Jul 21, 2013 at 11:46 am #1305632
@ebissonLocale: White Mountains of NH
I am looking to purchase a new canister stove for use in car camping and backpacking. I am replacing a primus multi fuel stove that sounds like a jet engine when in use. I want something quiet. I am looking at the Coleman Ultra lite, Primus Micron, the MSR Pocket Rocket, and the Snow Peak Lite Max. Does anyone know the relative "quietness" of these stoves? EdJul 21, 2013 at 12:04 pm #2008085
@kiel-sLocale: San Diego
I have the pocket rocket. I find it to be relatively "quiet". You can tell it's on, but I haven't found it to be annoying or hard to talk over. It seems to make more noise when the wind gets to it and blows the flames around.Jul 21, 2013 at 12:28 pm #2008096
@danepackerLocale: Mojave Desert
If you are a subscribing member you can use SEARCH to find reviews on canister stoves.
Also Roger Caffin is getting set to market his very versatile stove and ultra light canister(s).
BUT… what type do you want? The lightest is a top-of-canister burner. I like my Brunton Crux for its folding feature and wide flame ring. Your choice may differ a lot to suit your needs.
An MSR Wind Pro is a common remote canister stove. A remote stove that tips the canister upside down and has a "vaporizing loop" or heat transfer bar near the burner works much better for winter temps down to around 15 F.
Good shopping! (And researching)Jul 21, 2013 at 12:59 pm #2008113
@retiredjerryLocale: Oregon and Washington
Roger has many articles about stoves, read them.
Roger hates Pocket Rocket.

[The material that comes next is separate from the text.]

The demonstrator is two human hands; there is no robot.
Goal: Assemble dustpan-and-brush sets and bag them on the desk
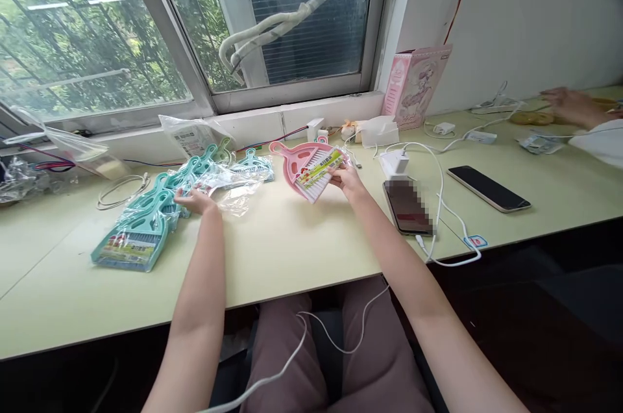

The flame pattern is non-optimum.
I have a Pocket Rocket. What I like about it is it's old technology, as in proven. Less likely to have some sort of failure. Until they change the manufacturing process. You can find stoves that weigh 2 ounces instead of the 3 ounces of a Pocket Rocket, like the Gnat?
Regular upright stove is good down to 32 degree F, maybe 25 F. Make sure and use iso-butane below about 40 F. You can use it colder than that but you have to have reflective windscreen or wrap a copper wire around stove and up into flame.
Roger's inverted stove should be really good, see his article. Good at much colder temperatures, better in wind,…Jul 21, 2013 at 1:15 pm #2008120
@antonsolovyevLocale: Colorado, Utah
Unless you consider edge cases (really short trips, for instance), it's hard to beat Jetboil. The titanium one is very light, around 240 grams.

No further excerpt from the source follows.